I love nasi lemak. And I wanted to make it with all the trimmings. Alex and I brought home a bag of spicy crispy dilis from Chiang Mai and I thought that a few tablespoonfuls of the stuff beside the rice would be fantastic. But I couldn’t locate the bag of dilis. And, at 5.00 a.m., it wasn’t a good idea to wake up everyone in the house to ask who knew where it had gone.
So, I cooked fried chicken wings. Because, why not? Fried chicken is another popular accompaniment for nasi lemak, after all. The wingtips, I set aside and returned to the fridge. Later, I would dump them in the slow cooker to make chicken bone broth that I would use to make a cauliflower and spinach egg drop soup.
What’s with the careful plating?
The truth is, a lot of things went through my mind as I was cooking and plating this dish. I was thinking about how long it would be before it was safe to go out again. I thought about banks. If they stopped operating, will ATMs be replenished regularly and faithfully? And even if people have cash… I wondered if food supply would become problematic in a few weeks and if this was the last time I’d be cooking chicken in a long while.
I almost forget to unplug the rice cooker while lost in my thoughts. Then, I realized I was just stressing myself with fear of the unknown — the what ifs that I would never have immediate answers to. Some things are simply beyond my control. But there are things that are totally within my control. One of those things is my attitude.
And I thought about ways to be even more productive at home (as though cooking and blogging weren’t enough) because, yes, being able to learn to create is good for one’s emotional and mental health. So, I thought… Why not practice food plating?
It’s not food styling — a concept and practice that I so abhor for its artificiality and pretentiousness. So, no carefully folded napkins, no spices scattered on the tabletop and, especially, no effing fakery.
So, it’s just plating — arranging food on the plate in a more visually appealing manner. But I know from experience that it’s a skill that needs to be developed and honed. Unless you’re a born artist (I am not), you cannot transfer cooked food from pan to plate and everything will just miraculously fall into place look mouthwatering fantastic. Oh, no! In my case, even while still cooking, I already try to imagine what plate the food will look good in, whether it should be presented as a plated meal for one or whether it will look better in a platter served family style.
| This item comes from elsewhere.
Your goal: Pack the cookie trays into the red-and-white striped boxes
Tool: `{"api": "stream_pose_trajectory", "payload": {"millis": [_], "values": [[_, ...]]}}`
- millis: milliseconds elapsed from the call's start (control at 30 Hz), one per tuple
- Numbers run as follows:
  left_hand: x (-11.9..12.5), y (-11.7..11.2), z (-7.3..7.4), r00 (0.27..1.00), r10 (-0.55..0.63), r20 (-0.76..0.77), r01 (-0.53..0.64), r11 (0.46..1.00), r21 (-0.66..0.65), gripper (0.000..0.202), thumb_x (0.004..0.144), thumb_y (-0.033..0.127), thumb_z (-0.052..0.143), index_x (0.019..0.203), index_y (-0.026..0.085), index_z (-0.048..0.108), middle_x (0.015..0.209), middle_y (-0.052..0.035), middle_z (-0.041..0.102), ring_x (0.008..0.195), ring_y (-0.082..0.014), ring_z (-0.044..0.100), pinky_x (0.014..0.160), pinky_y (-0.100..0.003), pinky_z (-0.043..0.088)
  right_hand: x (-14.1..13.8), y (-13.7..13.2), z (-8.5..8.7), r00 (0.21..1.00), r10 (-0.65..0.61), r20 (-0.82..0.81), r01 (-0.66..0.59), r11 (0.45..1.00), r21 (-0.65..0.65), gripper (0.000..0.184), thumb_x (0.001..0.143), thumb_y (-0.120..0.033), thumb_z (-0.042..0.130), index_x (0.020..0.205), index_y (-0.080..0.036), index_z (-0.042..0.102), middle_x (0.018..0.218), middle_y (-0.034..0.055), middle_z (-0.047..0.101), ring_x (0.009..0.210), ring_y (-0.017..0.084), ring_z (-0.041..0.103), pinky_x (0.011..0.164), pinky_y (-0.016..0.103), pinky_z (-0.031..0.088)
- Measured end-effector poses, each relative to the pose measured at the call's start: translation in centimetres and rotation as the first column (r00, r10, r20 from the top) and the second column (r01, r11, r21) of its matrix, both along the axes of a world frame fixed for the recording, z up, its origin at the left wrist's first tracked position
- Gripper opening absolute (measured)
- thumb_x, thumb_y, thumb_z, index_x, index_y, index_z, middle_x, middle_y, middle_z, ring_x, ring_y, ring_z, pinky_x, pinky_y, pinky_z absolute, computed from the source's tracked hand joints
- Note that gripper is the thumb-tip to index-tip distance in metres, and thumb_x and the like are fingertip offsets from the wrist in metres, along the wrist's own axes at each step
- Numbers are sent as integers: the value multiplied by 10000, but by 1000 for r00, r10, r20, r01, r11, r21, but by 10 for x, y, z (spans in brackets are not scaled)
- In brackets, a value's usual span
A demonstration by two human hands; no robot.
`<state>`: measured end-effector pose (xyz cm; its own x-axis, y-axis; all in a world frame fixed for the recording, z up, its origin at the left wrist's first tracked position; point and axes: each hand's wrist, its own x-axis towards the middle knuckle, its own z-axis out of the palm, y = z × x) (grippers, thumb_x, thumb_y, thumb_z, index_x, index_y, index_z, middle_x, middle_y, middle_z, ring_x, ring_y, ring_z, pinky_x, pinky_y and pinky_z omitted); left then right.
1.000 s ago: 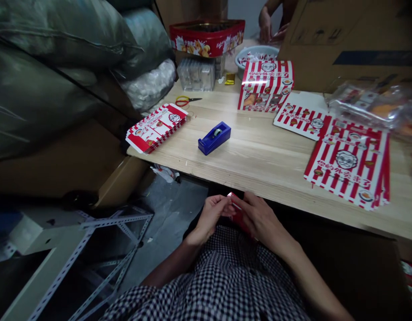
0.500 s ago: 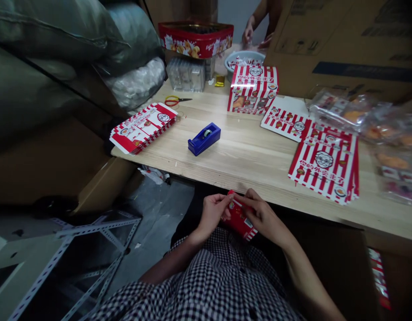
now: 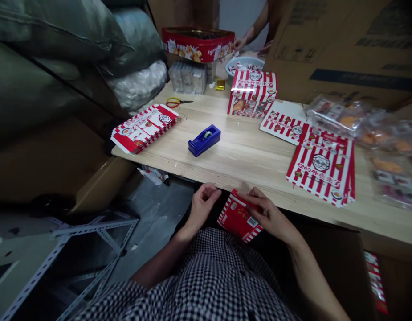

It’s not much. It doesn’t solve the problem of health workers getting sick on the frontlines. It doesn’t solve the problem of daily wage-earners who are cut off from income they need to feed their families. It won’t make government officials more responsible and responsive.
But this is about focusing on what’s within my control and not stressing over those beyond my control. So, I practice food plating. I probably won’t be the foodie equivalent of a Michaelangelo when all this is over. But at least I have a creative challenge to look forward to everyday — and a fifty-fifty chance of being pleased with the result.
That keeps me emotionally and mentally satisfied — satisfied enough not to be tempted to spend my waking hours rumor-mongering on social media. And that, I think, makes having a productive activity significant enough. I don’t have to be part of the problem.
Two days later after the nasi lemak meal, I wrote Stay Emotionally and Mentally Healthy. So, that post didn’t come out of nothing. That was me organizing my thoughts and my priorities. I sleep much better these days.